*ASSIGNMENT*. Copy every line of the records below where the word "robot" occurs.
________________________________________
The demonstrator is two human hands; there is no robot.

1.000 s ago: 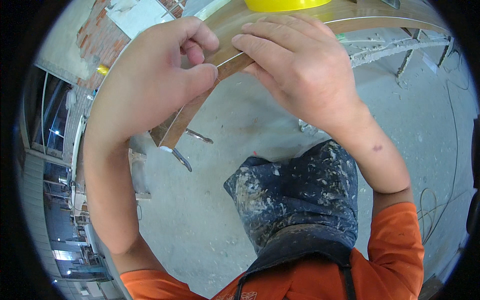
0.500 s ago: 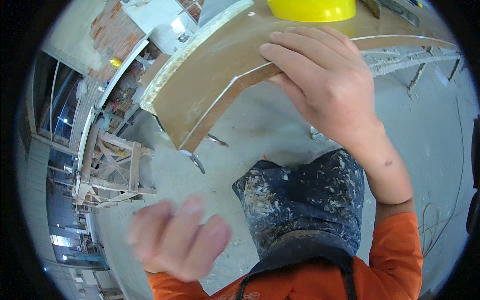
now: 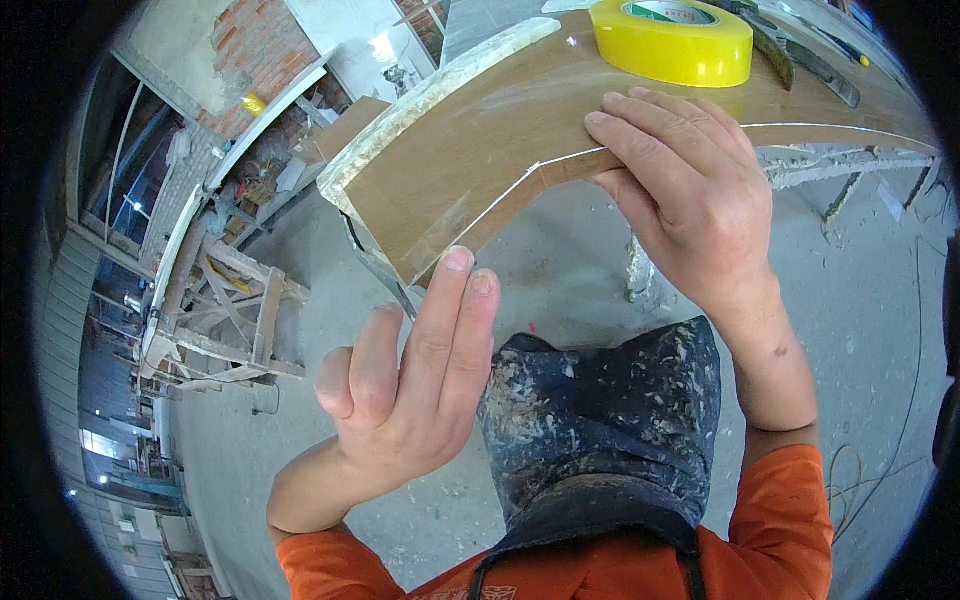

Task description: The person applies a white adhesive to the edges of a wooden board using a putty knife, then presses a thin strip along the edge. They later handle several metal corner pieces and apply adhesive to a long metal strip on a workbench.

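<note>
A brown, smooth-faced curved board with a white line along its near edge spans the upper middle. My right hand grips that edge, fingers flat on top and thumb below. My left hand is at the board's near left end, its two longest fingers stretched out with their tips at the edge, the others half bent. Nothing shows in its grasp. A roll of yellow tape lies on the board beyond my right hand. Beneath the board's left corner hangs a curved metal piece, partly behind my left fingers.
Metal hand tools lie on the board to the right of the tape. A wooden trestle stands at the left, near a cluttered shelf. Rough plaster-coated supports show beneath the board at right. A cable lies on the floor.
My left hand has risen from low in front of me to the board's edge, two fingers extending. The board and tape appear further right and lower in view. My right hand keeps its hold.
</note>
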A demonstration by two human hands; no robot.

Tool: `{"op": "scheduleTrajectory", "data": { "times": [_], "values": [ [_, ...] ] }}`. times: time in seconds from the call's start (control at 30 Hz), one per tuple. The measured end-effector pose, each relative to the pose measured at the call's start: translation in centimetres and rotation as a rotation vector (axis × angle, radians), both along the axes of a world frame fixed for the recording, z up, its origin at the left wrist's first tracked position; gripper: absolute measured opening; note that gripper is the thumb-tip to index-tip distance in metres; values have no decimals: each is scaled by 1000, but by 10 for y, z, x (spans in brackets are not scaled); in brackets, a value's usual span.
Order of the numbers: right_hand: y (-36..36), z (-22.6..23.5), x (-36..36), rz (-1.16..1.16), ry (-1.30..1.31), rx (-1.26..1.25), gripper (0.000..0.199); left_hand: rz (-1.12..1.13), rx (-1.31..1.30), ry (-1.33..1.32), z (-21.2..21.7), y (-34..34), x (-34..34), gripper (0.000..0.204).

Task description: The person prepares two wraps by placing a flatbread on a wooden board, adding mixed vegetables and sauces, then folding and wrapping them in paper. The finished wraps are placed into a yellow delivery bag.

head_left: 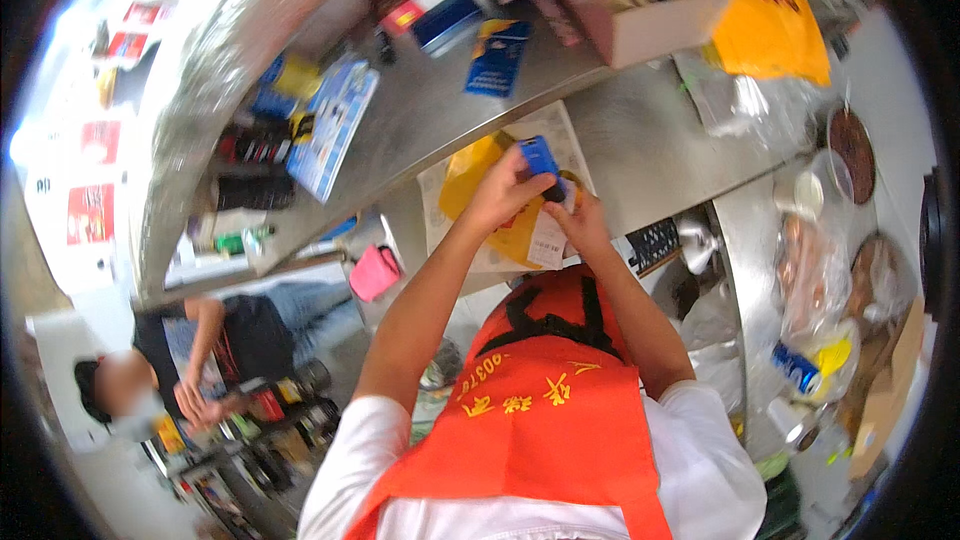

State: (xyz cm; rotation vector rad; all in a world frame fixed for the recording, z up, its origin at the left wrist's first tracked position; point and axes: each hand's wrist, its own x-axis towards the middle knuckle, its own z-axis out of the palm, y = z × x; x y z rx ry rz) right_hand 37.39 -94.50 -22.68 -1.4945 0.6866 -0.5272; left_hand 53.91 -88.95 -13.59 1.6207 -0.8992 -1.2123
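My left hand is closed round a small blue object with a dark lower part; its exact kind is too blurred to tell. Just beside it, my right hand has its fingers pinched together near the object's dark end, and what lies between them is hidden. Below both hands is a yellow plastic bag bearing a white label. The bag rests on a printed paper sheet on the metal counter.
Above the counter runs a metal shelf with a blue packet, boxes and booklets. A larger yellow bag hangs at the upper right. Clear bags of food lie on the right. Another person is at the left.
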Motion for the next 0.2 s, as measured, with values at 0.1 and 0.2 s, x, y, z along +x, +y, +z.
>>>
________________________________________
*SOLVED EXERCISE*.
The demonstrator is two human hands; there is no robot.
A demonstration by two human hands; no robot.

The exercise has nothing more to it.